Transcribe the data exactly. Pictures stay out.

The data:
-------------------------
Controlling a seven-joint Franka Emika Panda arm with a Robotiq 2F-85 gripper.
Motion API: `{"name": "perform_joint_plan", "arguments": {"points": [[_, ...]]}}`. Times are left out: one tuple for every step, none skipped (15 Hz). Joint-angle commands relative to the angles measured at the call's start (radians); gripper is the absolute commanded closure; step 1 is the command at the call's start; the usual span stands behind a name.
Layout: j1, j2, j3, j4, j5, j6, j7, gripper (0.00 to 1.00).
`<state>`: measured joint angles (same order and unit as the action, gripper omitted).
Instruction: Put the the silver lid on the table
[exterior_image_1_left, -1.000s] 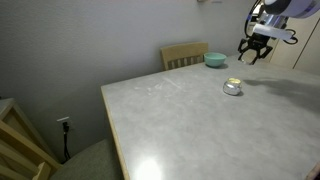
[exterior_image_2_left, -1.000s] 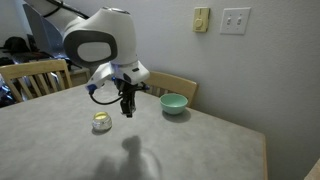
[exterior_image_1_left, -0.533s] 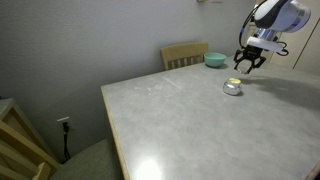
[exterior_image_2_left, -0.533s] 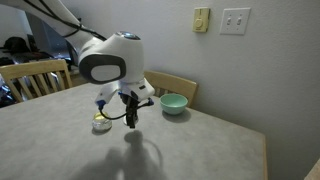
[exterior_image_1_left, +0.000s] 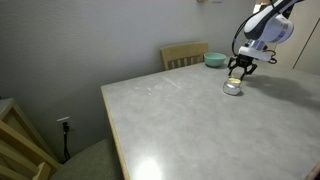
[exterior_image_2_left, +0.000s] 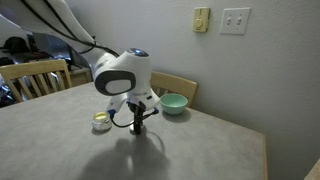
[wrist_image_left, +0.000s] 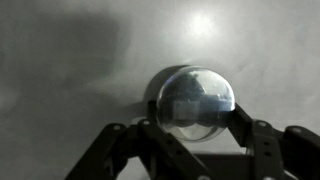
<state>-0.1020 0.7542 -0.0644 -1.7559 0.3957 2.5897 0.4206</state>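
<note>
The silver lid (exterior_image_1_left: 232, 87) lies on the pale marbled table (exterior_image_1_left: 170, 125), near the teal bowl (exterior_image_1_left: 215, 59). It also shows in the other exterior view (exterior_image_2_left: 101, 121) and fills the middle of the wrist view (wrist_image_left: 195, 98). My gripper (exterior_image_1_left: 239, 76) is low over the lid. In the wrist view the gripper (wrist_image_left: 193, 128) is open, with one finger on each side of the lid. Whether the fingers touch it is unclear. In an exterior view the gripper (exterior_image_2_left: 137, 126) shows just right of the lid, close above the table (exterior_image_2_left: 200, 150).
The teal bowl (exterior_image_2_left: 174, 103) stands at the table's far edge, in front of a light wooden chair (exterior_image_2_left: 178, 84). Another wooden chair (exterior_image_2_left: 35, 75) stands at the table's side. A slatted wooden piece (exterior_image_1_left: 20, 140) is beside the table corner.
My gripper has moved down and across from near the teal bowl to just over the lid. The lid has not moved.
</note>
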Motion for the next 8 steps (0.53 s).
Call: {"name": "perform_joint_plan", "arguments": {"points": [[-0.023, 0.050, 0.018, 0.069, 0.012, -0.021, -0.015, 0.56], [-0.023, 0.051, 0.019, 0.075, 0.011, -0.023, -0.017, 0.54], [-0.022, 0.049, 0.020, 0.074, 0.012, -0.018, -0.019, 0.27], [-0.018, 0.044, 0.019, 0.071, 0.007, -0.017, -0.020, 0.06], [-0.016, 0.042, 0.020, 0.069, 0.007, -0.018, -0.018, 0.05], [-0.014, 0.038, 0.021, 0.067, 0.006, -0.022, -0.019, 0.05], [-0.009, 0.030, 0.022, 0.058, 0.005, -0.023, -0.015, 0.02], [-0.003, 0.022, 0.020, 0.048, 0.003, -0.020, -0.010, 0.00]]}}
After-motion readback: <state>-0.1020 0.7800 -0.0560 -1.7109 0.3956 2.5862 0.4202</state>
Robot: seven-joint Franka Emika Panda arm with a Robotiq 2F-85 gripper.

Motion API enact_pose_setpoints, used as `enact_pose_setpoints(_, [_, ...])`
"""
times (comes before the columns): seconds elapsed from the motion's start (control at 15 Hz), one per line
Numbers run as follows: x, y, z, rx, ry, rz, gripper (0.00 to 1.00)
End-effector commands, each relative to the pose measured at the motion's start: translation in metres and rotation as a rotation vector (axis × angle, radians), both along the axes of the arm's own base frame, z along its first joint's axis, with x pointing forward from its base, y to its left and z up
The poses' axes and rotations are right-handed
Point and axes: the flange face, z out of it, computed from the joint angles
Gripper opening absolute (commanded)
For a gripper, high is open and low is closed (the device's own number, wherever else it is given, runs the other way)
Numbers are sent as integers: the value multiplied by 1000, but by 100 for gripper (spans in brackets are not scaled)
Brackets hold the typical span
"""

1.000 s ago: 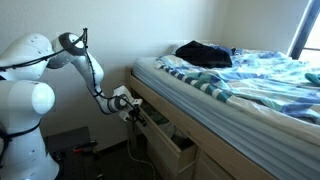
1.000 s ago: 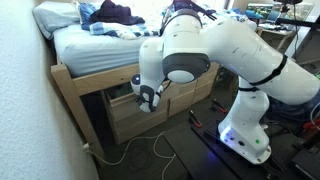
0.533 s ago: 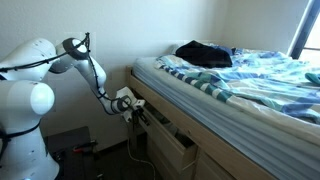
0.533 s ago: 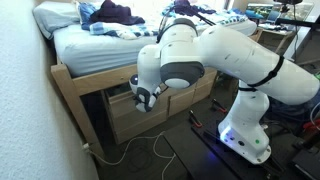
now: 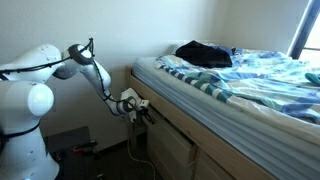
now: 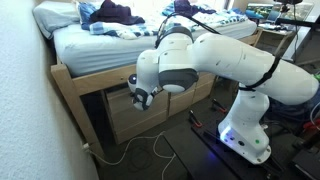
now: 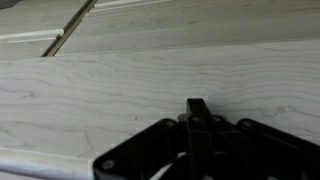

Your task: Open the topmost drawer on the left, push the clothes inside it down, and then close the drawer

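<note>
The topmost drawer (image 5: 168, 138) of the light wood bed frame sits pushed in, level with the frame. It also shows in an exterior view (image 6: 119, 103). My gripper (image 5: 144, 110) is against its front at the frame's end, seen in both exterior views (image 6: 138, 98). In the wrist view the two black fingers (image 7: 198, 108) are pressed together with nothing between them, tips on the pale wood drawer front (image 7: 120, 80). The clothes in the drawer are hidden.
The bed (image 5: 250, 80) has blue striped bedding with a dark garment (image 5: 204, 53) on top. A white cable (image 6: 150, 150) lies on the floor by the frame. The robot base (image 6: 245, 135) stands close to the drawers. A white wall (image 5: 120, 30) is behind.
The drawer stood open and stuck out from the frame; now it is pushed in. My gripper has moved in toward the bed frame with it.
</note>
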Motion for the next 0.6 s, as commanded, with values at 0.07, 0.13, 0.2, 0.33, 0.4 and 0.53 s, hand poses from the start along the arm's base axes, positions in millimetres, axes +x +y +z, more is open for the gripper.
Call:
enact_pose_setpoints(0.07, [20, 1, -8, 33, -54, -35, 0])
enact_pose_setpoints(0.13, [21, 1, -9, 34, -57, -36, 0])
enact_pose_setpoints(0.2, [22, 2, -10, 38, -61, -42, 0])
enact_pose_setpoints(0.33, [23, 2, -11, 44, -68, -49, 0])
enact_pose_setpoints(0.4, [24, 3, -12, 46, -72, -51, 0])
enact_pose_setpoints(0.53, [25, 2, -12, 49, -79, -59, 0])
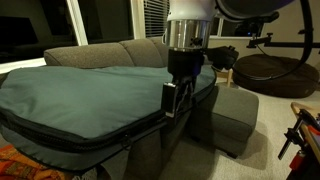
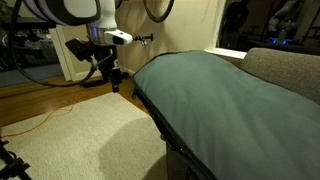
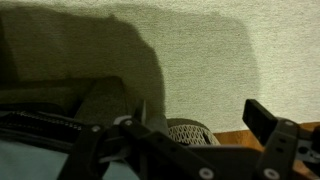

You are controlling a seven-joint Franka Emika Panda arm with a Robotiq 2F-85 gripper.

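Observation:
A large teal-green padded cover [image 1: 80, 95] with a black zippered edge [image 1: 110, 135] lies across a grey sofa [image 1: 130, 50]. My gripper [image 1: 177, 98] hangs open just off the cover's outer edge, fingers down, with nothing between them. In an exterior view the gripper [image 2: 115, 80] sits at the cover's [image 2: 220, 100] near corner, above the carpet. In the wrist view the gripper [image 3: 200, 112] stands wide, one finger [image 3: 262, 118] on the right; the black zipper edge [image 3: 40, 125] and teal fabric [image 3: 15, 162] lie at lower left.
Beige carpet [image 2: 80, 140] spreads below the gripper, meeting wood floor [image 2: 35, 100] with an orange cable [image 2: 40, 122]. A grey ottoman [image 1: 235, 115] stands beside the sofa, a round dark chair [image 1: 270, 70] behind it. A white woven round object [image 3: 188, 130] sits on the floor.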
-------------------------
Response to the exercise:
Controlling a seven-joint Franka Emika Panda arm with a Robotiq 2F-85 gripper.
Motion API: `{"name": "perform_joint_plan", "arguments": {"points": [[_, ...]]}}`. Times are left out: one tuple for every step, none skipped (15 Hz). Joint-angle commands relative to the angles measured at the call's start (radians); gripper is the absolute commanded closure; step 1 is the command at the call's start; the usual span stands behind a name.
Layout: j1, j2, j3, j4, j5, j6, j7, gripper (0.00 to 1.00).
`<state>`: measured joint angles (same order and unit as the action, gripper omitted).
Instruction: Put the the silver lid on the table
[exterior_image_1_left, -1.000s] 
[exterior_image_2_left, -1.000s] 
[exterior_image_1_left, -0.533s] 
[exterior_image_2_left, -0.533s] 
[exterior_image_1_left, +0.000s] 
[exterior_image_2_left, +0.000s] 
[wrist_image_left, +0.000s] 
<state>-0.1020 0.7542 -0.0644 -1.7559 0.3957 2.5897 0.4206</state>
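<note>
The silver lid (exterior_image_1_left: 232, 87) lies on the pale marbled table (exterior_image_1_left: 170, 125), near the teal bowl (exterior_image_1_left: 215, 59). It also shows in the other exterior view (exterior_image_2_left: 101, 121) and fills the middle of the wrist view (wrist_image_left: 195, 98). My gripper (exterior_image_1_left: 239, 76) is low over the lid. In the wrist view the gripper (wrist_image_left: 193, 128) is open, with one finger on each side of the lid. Whether the fingers touch it is unclear. In an exterior view the gripper (exterior_image_2_left: 137, 126) shows just right of the lid, close above the table (exterior_image_2_left: 200, 150).
The teal bowl (exterior_image_2_left: 174, 103) stands at the table's far edge, in front of a light wooden chair (exterior_image_2_left: 178, 84). Another wooden chair (exterior_image_2_left: 35, 75) stands at the table's side. A slatted wooden piece (exterior_image_1_left: 20, 140) is beside the table corner.
My gripper has moved down and across from near the teal bowl to just over the lid. The lid has not moved.
</note>
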Motion for the next 8 steps (0.53 s).
Call: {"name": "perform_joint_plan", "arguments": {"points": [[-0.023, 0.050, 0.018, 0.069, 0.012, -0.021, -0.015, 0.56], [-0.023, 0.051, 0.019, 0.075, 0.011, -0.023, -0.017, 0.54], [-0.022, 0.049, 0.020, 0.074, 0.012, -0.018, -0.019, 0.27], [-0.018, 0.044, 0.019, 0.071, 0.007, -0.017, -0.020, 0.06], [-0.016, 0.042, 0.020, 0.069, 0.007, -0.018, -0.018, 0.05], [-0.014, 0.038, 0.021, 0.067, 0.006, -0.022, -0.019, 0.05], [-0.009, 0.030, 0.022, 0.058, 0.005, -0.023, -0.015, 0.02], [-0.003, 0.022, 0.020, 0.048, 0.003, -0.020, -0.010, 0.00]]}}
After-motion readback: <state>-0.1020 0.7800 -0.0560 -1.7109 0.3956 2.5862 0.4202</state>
Robot: seven-joint Franka Emika Panda arm with a Robotiq 2F-85 gripper.

Motion API enact_pose_setpoints, used as `enact_pose_setpoints(_, [_, ...])`
"""
times (comes before the columns): seconds elapsed from the motion's start (control at 15 Hz), one per line
Numbers run as follows: x, y, z, rx, ry, rz, gripper (0.00 to 1.00)
End-effector commands, each relative to the pose measured at the motion's start: translation in metres and rotation as a rotation vector (axis × angle, radians), both along the axes of the arm's own base frame, z along its first joint's axis, with x pointing forward from its base, y to its left and z up
The poses' axes and rotations are right-handed
Point and axes: the flange face, z out of it, computed from the joint angles
Gripper opening absolute (commanded)
For a gripper, high is open and low is closed (the device's own number, wherever else it is given, runs the other way)
Numbers are sent as integers: the value multiplied by 1000, but by 100 for gripper (spans in brackets are not scaled)
Brackets hold the typical span
"""

1.000 s ago: 
1.000 s ago: 
0.533 s ago: 
0.533 s ago: 
now: 
now: 
now: 

Your task: Open the topmost drawer on the left, push the clothes inside it down, and then close the drawer

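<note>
The topmost drawer (image 5: 168, 138) of the light wood bed frame sits pushed in, level with the frame. It also shows in an exterior view (image 6: 119, 103). My gripper (image 5: 144, 110) is against its front at the frame's end, seen in both exterior views (image 6: 138, 98). In the wrist view the two black fingers (image 7: 198, 108) are pressed together with nothing between them, tips on the pale wood drawer front (image 7: 120, 80). The clothes in the drawer are hidden.
The bed (image 5: 250, 80) has blue striped bedding with a dark garment (image 5: 204, 53) on top. A white cable (image 6: 150, 150) lies on the floor by the frame. The robot base (image 6: 245, 135) stands close to the drawers. A white wall (image 5: 120, 30) is behind.
The drawer stood open and stuck out from the frame; now it is pushed in. My gripper has moved in toward the bed frame with it.
</note>
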Motion for the next 0.6 s, as commanded, with values at 0.07, 0.13, 0.2, 0.33, 0.4 and 0.53 s, hand poses from the start along the arm's base axes, positions in millimetres, axes +x +y +z, more is open for the gripper.
Call:
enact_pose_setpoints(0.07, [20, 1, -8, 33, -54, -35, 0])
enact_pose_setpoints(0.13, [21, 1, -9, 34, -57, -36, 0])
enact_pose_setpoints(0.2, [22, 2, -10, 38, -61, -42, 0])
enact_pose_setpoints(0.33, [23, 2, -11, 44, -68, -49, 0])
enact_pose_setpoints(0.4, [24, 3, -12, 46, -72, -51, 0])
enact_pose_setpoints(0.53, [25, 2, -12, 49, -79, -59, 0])

You are controlling a seven-joint Franka Emika Panda arm with a Robotiq 2F-85 gripper.

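Observation:
A large teal-green padded cover [image 1: 80, 95] with a black zippered edge [image 1: 110, 135] lies across a grey sofa [image 1: 130, 50]. My gripper [image 1: 177, 98] hangs open just off the cover's outer edge, fingers down, with nothing between them. In an exterior view the gripper [image 2: 115, 80] sits at the cover's [image 2: 220, 100] near corner, above the carpet. In the wrist view the gripper [image 3: 200, 112] stands wide, one finger [image 3: 262, 118] on the right; the black zipper edge [image 3: 40, 125] and teal fabric [image 3: 15, 162] lie at lower left.
Beige carpet [image 2: 80, 140] spreads below the gripper, meeting wood floor [image 2: 35, 100] with an orange cable [image 2: 40, 122]. A grey ottoman [image 1: 235, 115] stands beside the sofa, a round dark chair [image 1: 270, 70] behind it. A white woven round object [image 3: 188, 130] sits on the floor.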

No further output is needed for this exercise.